EXERCISE DETAILS: Beginning with the line containing "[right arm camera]" and ending with the line containing "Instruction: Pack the", write out each line of the records below exactly; pictures and lines outside that range are left out.

╭──

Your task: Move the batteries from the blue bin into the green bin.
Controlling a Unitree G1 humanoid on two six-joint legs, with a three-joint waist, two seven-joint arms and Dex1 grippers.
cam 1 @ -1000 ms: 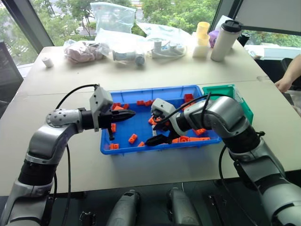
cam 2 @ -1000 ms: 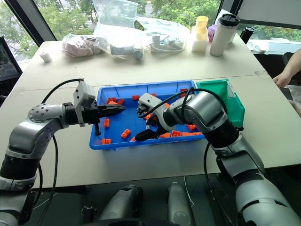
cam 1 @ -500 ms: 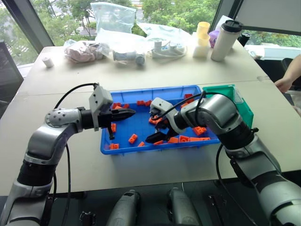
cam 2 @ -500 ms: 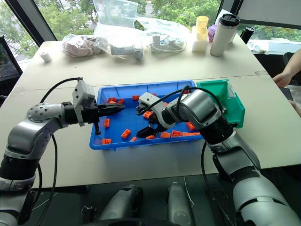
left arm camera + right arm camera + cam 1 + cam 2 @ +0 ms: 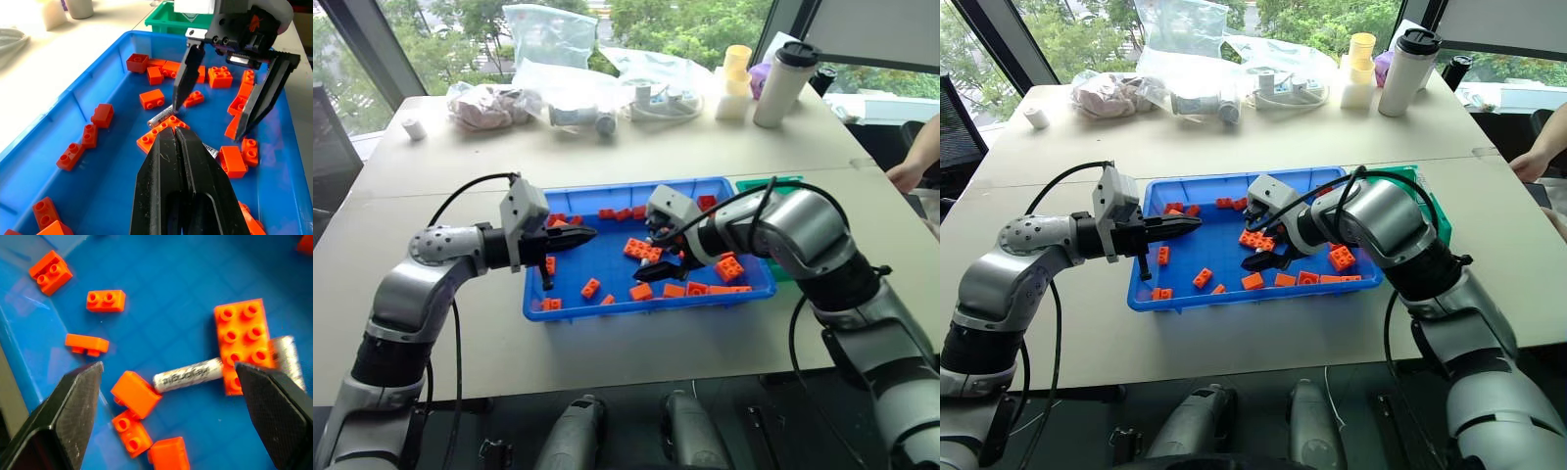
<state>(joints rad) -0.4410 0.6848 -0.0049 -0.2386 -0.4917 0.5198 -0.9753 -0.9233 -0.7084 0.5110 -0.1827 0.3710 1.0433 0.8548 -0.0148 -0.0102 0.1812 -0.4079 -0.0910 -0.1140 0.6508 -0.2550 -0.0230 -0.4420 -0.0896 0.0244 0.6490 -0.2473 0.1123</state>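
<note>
The blue bin (image 5: pixel 576 308) lies near the front edge of the desk (image 5: pixel 431 186), its raised rim closing in a floor scattered with orange toy bricks (image 5: pixel 590 288); bare blue patches lie between them toward the left half. The right pincer (image 5: pixel 1266 238) hangs over the bin's middle, its two black fingers (image 5: pixel 73 401) spread wide with nothing between them, and under that gap lies one of the batteries (image 5: pixel 188 374), silver-grey, flat on the floor, one end against a large eight-stud brick (image 5: pixel 243 345) and the other close to a small brick. A second silver cylinder (image 5: pixel 288 360) peeps out from behind the big brick. The left pincer (image 5: pixel 578 235) hovers over the bin's left part with its fingers pressed together, carrying nothing. The green bin (image 5: pixel 173 17) stands against the blue bin's right end, largely hidden behind the right arm. At the desk's far side sit plastic bags (image 5: pixel 548 34), a tall tumbler (image 5: pixel 781 83) and yellow cups (image 5: pixel 735 64), before windows with trees. A person's hand (image 5: pixel 906 174) rests at the right edge.
</note>
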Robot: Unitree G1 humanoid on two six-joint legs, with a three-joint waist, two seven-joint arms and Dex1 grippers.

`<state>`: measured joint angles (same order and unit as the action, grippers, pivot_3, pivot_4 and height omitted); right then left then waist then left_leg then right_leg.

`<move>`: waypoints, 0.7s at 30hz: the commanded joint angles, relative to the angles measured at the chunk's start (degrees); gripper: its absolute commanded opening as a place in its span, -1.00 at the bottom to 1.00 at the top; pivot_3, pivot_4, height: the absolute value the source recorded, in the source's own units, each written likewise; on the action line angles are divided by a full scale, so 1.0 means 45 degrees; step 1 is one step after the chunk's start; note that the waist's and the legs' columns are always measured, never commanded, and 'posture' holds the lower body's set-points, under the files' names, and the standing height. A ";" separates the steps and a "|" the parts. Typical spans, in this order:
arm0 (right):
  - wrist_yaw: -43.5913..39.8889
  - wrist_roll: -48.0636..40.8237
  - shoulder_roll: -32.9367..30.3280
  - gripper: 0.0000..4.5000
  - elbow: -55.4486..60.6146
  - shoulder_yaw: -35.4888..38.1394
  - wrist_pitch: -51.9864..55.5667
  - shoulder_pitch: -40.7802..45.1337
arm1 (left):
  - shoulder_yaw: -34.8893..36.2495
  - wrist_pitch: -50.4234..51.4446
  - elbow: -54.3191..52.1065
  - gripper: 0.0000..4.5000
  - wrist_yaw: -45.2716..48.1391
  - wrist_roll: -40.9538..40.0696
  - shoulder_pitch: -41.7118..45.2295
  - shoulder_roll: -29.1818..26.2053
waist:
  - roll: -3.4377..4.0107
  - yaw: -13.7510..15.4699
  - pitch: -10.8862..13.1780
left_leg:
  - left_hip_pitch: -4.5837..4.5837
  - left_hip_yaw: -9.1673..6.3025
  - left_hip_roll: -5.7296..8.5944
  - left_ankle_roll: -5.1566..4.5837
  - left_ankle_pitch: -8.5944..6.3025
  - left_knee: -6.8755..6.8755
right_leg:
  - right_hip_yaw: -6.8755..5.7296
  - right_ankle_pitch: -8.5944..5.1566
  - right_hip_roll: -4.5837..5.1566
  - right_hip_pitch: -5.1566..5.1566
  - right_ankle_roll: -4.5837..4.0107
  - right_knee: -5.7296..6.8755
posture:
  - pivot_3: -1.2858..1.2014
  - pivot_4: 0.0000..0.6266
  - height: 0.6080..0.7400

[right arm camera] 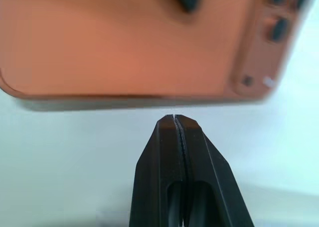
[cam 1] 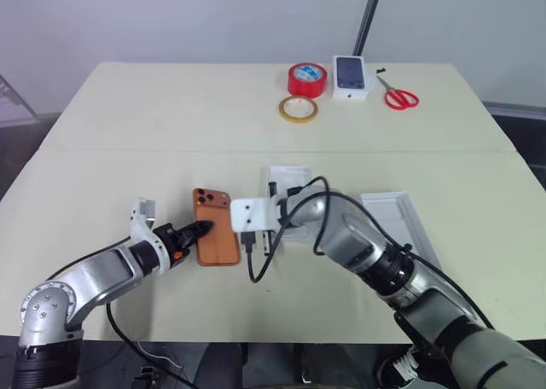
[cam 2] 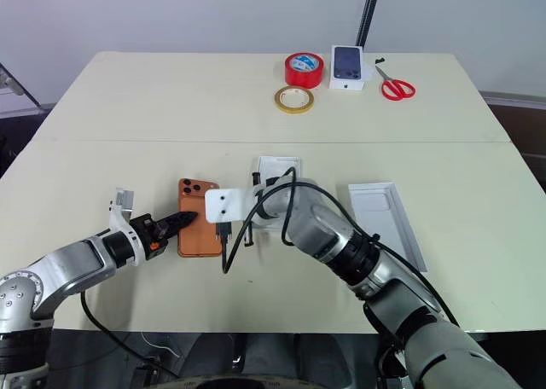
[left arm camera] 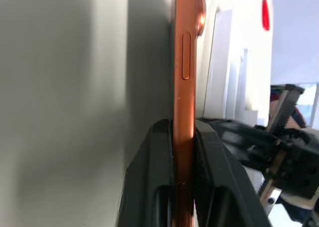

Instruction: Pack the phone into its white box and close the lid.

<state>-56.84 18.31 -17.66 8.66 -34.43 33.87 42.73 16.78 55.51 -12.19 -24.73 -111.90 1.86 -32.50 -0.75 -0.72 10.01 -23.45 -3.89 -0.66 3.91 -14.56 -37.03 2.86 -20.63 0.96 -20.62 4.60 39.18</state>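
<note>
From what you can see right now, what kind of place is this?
Probably a lab or packing workbench: a plain beige table bearing red tape, red scissors and a small phone carton, against a bare wall.

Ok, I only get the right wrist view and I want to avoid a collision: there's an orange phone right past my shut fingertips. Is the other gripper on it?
Observer: Yes. The left gripper is shut on the phone, one finger on each face, at the long edge opposite yours.
Operator: Is my gripper touching the phone?
Observer: The right gripper holds nothing and points at the phone's near long edge; I cannot tell whether it touches.
Operator: And where is the box?
Observer: The white box lies open on the table on the far side of your arm, partly hidden by it.
</note>
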 commanded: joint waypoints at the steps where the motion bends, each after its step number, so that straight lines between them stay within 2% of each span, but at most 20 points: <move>1: 0.0021 -0.1287 -0.0214 -1.00 0.2123 0.2339 0.1158 -0.0015 | 0.0302 -0.0150 -0.0712 -0.99 -0.0051 -0.0244 0.0667 0.0002 | -0.0003 0.0003 0.0002 | -0.0001 -0.0001 0.0000 0.0000 0.0000 0.0000 | 0.0000 0.0000 -0.0001 -0.0002 0.0000 0.0000 | 0.03 -0.52 1.00; 3: -0.0241 -0.2047 -0.1003 -1.00 0.2782 0.3890 0.1632 -0.0545 | 0.0060 -0.0273 -0.0795 -0.99 -0.0144 -0.0244 0.1571 0.0170 | -0.0004 -0.0043 0.0002 | 0.0002 -0.0002 -0.0002 0.0000 0.0000 0.0001 | -0.0001 0.0000 -0.0002 0.0003 0.0000 0.0000 | 0.03 -0.52 1.00; 5: -0.0597 -0.2801 -0.1912 -1.00 0.3249 0.5102 0.2051 -0.1160 | -0.0250 -0.0319 -0.0678 -0.99 -0.0257 -0.0244 0.2508 0.0414 | -0.0030 0.0277 0.0052 | -0.0023 -0.0032 0.0015 0.0000 0.0000 -0.0006 | -0.0023 0.0000 0.0008 -0.0001 0.0000 -0.0005 | 0.03 -0.52 1.00; 9: -0.1034 -0.4364 -0.3699 -1.00 0.3927 0.7436 0.2454 -0.3061 | -0.1731 -0.0323 0.0560 -0.99 -0.0618 -0.0244 0.4799 0.1420 | -0.0037 0.0365 0.0055 | -0.0024 -0.0032 0.0058 -0.0028 -0.0015 -0.0019 | -0.0031 0.0002 0.0049 0.0037 0.0005 -0.0045 | 0.03 -0.52 1.00; 14: -0.0558 -0.5126 -0.4798 -1.00 0.4514 0.8554 0.2598 -0.4797 | -0.3211 0.0160 0.2444 -0.99 -0.0070 0.0778 0.6393 0.2191 | -0.0024 0.0006 0.0066 | -0.0020 0.0000 0.0036 -0.0037 -0.0017 -0.0018 | -0.0002 0.0001 0.0014 0.0026 0.0009 -0.0044 | 0.03 -0.52 1.00; 17: -0.0302 -0.5505 -0.5215 -1.00 0.4825 0.8794 0.2753 -0.5322 | -0.3559 0.0464 0.3185 -0.99 0.0364 0.1418 0.6819 0.2374 | -0.0006 -0.0139 0.0079 | -0.0009 0.0016 0.0000 -0.0026 -0.0011 -0.0012 | 0.0017 0.0001 -0.0037 0.0011 0.0007 -0.0020 | 0.03 -0.52 1.00; 21: 0.0244 -0.5819 -0.5598 -1.00 0.5066 0.9037 0.2888 -0.5897 | -0.3714 0.0922 0.3796 -0.99 0.0818 0.2078 0.7192 0.2604 | -0.0004 -0.0016 0.0082 | 0.0000 0.0011 -0.0021 -0.0010 -0.0002 -0.0013 | 0.0022 0.0002 -0.0065 0.0011 0.0004 0.0000 | 0.03 -0.52 1.00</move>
<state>-56.72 -6.53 -41.82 28.91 4.75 46.92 16.36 -0.82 58.88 5.83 -23.25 -102.71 32.39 -21.03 -0.77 -0.79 10.38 -23.45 -3.84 -0.74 3.87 -14.57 -37.10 2.95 -20.63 0.69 -20.56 4.62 39.18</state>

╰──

OUTPUT FOR THIS TASK:
[right arm camera] 
[cam 1] 
[cam 2] 
[left arm camera] 

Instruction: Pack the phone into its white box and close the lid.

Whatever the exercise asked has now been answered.